Em consonância com a nossa base epistemológica, conforme já apresentado, o contexto é importante para esta pesquisa e, por isso, o nosso segundo capítulo teórico trouxe um retrato do momento pós-moderno de crise em diversos aspectos da vida em sociedade. A nossa intenção foi pintar o quadro da tempestade perfeita em que o jornalismo se insere. Para isso, foram selecionados autores de diferentes áreas do conhecimento que pudessem trazer perspectivas e explicar a instabilidade do momento que vivemos. Não obstante, toda a questão proposta nesta pesquisa está relacionada com a sociedade em que ocorre, com o zeitgeist. Descrevê-lo em sua relação com esses objetos é crucial para um entendimento acerca dessas crises – que nascem em parte do anacronismo do jornalismo atual – e, para tal, também foi preciso um trabalho de base bibliográfica.
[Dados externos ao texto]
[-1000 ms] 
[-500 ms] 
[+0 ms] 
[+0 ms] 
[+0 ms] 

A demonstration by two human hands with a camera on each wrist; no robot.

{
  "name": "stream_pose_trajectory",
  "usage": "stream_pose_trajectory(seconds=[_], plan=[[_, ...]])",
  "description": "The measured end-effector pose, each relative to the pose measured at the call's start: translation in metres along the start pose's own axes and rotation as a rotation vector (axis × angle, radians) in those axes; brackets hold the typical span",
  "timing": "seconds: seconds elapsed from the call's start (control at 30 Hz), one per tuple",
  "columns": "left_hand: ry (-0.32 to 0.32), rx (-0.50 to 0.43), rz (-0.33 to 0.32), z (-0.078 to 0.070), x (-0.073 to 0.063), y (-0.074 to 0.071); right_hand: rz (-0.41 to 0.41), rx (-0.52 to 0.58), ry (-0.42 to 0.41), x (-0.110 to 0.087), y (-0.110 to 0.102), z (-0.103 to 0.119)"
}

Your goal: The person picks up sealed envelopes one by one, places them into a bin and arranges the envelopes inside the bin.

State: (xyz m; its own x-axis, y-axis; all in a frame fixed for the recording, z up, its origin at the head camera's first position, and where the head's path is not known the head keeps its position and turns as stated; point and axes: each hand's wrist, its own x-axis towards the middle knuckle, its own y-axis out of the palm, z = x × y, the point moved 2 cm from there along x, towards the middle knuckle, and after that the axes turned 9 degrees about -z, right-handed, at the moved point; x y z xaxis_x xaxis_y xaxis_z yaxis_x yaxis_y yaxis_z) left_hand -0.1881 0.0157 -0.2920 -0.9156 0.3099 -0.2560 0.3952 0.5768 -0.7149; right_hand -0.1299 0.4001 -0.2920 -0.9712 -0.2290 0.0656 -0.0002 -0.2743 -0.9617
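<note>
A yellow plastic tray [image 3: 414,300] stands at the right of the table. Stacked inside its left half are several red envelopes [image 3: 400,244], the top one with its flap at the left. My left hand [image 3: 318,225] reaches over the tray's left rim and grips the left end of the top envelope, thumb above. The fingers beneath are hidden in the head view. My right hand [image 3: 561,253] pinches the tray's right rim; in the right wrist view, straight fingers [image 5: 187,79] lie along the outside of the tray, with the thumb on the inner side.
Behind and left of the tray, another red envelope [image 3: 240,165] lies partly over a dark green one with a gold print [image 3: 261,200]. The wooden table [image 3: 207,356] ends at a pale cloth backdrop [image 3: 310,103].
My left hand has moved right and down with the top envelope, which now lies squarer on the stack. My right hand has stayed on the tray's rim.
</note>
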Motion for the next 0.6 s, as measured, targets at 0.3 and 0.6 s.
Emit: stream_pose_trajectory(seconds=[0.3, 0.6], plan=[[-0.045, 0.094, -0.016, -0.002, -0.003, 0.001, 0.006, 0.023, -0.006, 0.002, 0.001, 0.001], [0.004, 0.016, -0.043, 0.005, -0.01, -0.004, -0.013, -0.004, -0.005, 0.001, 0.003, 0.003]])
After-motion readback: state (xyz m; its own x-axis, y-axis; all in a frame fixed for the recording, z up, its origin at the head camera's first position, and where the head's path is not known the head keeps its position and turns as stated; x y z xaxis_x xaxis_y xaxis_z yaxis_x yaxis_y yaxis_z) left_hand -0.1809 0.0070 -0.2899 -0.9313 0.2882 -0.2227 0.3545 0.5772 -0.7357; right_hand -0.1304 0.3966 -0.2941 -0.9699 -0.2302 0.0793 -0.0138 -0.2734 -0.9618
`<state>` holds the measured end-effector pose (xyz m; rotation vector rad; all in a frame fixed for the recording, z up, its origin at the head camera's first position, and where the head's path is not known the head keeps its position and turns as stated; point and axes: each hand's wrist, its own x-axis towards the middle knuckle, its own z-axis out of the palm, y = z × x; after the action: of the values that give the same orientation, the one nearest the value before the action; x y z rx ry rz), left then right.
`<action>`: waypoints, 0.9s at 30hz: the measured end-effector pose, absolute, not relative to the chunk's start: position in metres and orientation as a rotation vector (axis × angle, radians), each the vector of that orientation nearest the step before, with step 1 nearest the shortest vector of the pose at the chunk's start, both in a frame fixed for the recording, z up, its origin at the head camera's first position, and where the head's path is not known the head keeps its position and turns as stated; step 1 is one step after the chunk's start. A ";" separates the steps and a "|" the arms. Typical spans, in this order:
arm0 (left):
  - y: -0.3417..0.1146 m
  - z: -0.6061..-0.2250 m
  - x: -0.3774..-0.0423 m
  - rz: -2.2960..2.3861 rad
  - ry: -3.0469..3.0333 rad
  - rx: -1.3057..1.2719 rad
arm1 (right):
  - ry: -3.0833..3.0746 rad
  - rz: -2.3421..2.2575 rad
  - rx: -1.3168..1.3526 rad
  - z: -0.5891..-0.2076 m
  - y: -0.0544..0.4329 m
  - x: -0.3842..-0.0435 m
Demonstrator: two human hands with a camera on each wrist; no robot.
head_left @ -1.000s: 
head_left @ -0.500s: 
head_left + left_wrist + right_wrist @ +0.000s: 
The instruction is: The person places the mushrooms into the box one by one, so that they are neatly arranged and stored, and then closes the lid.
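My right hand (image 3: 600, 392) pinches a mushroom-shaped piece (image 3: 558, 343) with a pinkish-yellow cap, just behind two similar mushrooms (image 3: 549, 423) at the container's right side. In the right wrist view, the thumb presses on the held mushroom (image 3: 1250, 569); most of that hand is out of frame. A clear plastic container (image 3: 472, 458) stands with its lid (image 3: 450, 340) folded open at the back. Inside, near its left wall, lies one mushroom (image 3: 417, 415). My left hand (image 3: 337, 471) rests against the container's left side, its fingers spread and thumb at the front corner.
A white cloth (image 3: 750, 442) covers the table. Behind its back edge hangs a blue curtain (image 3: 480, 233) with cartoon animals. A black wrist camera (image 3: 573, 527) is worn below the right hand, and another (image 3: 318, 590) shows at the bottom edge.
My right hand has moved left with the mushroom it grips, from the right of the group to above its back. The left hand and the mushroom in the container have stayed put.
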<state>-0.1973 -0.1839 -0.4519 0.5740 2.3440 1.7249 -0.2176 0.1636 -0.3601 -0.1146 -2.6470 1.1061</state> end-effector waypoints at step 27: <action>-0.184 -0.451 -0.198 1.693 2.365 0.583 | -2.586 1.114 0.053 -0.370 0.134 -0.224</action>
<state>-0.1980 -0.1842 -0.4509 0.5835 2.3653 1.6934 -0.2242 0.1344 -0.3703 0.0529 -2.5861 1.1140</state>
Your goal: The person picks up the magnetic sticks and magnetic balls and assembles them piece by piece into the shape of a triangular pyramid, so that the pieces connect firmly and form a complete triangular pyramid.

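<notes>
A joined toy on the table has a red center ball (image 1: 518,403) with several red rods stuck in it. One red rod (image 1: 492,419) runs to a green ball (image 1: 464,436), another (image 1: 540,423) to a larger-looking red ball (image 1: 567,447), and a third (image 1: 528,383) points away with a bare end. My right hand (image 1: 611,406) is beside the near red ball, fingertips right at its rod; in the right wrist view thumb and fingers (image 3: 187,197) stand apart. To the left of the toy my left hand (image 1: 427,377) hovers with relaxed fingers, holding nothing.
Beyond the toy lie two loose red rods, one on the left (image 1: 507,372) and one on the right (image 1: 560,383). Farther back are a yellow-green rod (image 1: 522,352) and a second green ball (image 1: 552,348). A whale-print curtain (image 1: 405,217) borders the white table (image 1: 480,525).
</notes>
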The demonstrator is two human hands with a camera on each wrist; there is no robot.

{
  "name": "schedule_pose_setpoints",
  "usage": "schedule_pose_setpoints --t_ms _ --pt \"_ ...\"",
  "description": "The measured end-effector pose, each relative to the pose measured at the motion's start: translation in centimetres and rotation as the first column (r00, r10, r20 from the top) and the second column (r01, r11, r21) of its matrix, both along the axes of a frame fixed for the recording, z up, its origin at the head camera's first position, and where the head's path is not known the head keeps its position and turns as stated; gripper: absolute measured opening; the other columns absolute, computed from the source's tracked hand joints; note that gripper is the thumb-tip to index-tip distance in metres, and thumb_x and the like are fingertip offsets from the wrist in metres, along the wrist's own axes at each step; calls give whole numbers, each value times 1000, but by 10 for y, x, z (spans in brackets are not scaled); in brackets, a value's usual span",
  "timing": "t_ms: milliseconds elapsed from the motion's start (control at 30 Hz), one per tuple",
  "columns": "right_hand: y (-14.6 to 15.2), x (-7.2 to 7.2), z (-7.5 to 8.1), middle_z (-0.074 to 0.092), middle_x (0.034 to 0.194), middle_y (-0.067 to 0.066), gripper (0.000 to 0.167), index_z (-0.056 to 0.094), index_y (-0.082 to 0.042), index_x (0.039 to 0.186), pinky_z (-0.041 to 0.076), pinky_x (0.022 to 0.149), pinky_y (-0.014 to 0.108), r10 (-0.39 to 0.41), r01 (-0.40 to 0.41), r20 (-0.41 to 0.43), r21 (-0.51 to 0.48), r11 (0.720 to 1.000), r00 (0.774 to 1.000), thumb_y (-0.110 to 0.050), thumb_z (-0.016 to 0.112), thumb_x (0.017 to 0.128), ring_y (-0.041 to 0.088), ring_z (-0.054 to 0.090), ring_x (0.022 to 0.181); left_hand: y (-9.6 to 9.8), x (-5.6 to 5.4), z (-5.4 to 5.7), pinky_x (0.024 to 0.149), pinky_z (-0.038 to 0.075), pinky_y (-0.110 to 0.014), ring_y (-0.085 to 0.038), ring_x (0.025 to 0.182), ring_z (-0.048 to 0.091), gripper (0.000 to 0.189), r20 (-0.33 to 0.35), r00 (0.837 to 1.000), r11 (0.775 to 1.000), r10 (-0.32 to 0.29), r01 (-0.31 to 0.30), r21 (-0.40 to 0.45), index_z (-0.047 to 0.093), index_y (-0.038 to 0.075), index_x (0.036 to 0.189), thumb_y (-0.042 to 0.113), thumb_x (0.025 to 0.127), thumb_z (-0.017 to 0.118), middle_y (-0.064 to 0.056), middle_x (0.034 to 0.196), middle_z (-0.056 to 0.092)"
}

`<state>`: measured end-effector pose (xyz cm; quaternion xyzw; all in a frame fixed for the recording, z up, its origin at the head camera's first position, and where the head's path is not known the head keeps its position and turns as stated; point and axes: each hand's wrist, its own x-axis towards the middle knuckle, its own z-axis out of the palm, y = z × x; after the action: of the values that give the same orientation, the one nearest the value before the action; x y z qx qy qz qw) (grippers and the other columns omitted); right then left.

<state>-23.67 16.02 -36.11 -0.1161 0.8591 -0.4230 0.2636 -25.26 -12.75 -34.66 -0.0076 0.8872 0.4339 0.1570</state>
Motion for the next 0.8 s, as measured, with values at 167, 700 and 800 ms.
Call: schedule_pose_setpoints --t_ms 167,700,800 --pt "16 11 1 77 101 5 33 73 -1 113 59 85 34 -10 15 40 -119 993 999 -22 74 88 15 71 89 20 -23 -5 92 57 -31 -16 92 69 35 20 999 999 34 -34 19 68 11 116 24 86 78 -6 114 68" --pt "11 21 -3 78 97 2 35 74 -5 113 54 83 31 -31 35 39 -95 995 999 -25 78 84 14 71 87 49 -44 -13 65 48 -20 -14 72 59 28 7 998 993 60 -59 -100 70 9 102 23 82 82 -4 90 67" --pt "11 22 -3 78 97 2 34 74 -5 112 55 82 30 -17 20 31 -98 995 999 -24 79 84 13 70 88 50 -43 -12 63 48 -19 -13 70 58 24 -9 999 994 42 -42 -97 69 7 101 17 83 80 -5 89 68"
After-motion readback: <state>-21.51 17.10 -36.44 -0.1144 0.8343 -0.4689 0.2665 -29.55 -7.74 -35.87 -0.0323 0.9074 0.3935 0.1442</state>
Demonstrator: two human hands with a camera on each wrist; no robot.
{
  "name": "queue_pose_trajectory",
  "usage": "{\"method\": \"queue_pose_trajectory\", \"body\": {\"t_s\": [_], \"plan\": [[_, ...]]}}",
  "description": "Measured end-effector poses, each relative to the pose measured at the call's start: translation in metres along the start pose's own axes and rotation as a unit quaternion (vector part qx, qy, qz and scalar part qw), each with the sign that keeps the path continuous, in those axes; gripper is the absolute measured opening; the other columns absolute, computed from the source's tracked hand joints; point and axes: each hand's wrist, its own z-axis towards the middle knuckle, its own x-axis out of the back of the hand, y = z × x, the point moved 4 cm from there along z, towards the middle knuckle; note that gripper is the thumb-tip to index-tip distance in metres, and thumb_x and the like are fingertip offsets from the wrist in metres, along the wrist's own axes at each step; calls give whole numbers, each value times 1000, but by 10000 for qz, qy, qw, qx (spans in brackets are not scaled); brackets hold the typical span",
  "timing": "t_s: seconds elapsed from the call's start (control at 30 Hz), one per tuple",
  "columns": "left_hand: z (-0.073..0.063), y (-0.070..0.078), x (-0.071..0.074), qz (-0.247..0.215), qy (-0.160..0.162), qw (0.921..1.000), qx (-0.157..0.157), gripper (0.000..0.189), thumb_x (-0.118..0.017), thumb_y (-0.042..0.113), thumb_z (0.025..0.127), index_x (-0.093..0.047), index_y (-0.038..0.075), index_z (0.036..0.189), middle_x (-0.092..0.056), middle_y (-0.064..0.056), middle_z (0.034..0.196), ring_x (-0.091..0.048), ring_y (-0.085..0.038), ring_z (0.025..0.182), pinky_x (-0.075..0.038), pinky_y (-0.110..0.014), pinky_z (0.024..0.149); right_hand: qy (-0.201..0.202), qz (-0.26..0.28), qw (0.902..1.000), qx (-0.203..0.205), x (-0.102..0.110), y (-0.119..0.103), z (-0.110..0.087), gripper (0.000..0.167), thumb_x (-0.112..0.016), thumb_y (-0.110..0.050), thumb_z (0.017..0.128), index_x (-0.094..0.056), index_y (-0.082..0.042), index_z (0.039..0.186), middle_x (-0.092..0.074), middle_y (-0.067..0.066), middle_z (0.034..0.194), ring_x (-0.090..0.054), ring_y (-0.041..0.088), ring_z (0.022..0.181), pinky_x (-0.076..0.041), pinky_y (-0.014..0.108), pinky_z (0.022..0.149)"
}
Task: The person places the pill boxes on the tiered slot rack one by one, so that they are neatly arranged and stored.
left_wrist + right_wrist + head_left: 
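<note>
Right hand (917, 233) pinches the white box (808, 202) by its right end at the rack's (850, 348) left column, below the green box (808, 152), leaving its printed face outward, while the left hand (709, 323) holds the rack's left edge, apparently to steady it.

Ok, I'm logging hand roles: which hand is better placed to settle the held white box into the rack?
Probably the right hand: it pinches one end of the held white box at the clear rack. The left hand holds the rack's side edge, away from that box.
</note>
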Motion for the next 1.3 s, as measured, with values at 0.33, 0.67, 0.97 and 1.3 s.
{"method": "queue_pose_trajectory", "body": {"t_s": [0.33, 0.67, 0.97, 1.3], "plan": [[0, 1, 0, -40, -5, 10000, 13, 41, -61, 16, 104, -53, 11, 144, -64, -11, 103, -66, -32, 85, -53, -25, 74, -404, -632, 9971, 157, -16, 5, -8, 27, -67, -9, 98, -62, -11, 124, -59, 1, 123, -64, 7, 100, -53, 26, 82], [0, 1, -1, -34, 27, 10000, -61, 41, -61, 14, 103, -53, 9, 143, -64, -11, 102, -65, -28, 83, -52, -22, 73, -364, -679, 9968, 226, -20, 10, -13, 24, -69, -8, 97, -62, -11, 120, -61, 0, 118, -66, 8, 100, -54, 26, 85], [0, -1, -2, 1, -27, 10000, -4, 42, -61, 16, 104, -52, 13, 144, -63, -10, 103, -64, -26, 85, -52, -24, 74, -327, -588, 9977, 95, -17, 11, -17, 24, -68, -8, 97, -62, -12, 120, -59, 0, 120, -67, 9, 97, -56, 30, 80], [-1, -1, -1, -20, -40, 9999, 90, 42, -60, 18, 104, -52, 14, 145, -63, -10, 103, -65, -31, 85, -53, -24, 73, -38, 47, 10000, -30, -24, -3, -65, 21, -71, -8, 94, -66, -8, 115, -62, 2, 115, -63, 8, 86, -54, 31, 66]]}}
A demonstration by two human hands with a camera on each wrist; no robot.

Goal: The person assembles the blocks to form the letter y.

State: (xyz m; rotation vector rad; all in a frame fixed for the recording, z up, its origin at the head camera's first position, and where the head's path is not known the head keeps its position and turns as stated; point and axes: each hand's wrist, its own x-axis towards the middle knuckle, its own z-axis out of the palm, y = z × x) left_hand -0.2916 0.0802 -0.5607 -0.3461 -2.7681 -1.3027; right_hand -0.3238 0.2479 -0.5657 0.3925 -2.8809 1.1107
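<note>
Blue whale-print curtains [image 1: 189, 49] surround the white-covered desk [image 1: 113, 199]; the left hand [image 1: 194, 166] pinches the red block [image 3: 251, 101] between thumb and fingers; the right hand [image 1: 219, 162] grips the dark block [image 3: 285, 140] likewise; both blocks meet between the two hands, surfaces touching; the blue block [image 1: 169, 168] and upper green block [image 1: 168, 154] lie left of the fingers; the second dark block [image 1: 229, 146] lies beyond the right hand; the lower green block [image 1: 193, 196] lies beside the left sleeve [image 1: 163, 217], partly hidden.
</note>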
Do ponto de vista da crise do jornalismo, o desafio era maior: como dar conta de um objeto tão atual e em constante evolução? Emergindo desde muito antes do começo da digitalização da comunicação, a situação em curso hoje carrega consigo novos elementos. Há mais do que uma crise econômica: há uma crise existencial. Buscamos, portanto, autores que trouxessem o contexto em que essa crise se dá e a sua relação com o momento atual da sociedade. Nesse mergulho, encontramos que a crise, na verdade, é diversa, é plural e no plural deve ser denominada: crises. Optamos por guiar-nos pela proposta de Todd Gitlin (2011) para cinco crises do jornalismo e, com base em pesquisas bibliográfica e documental (GIL, 2008; STUMPF, 2008), trouxemos novas perspectivas e novas crises, além do olhar sobre o Brasil.

A investigação bibliográfica e documental monta o alicerce para que se possa relacionar esses objetos e seus contextos. É a partir da conversa entre diversos autores que se compreende por onde e de que modo o debate e a reflexão podem avançar.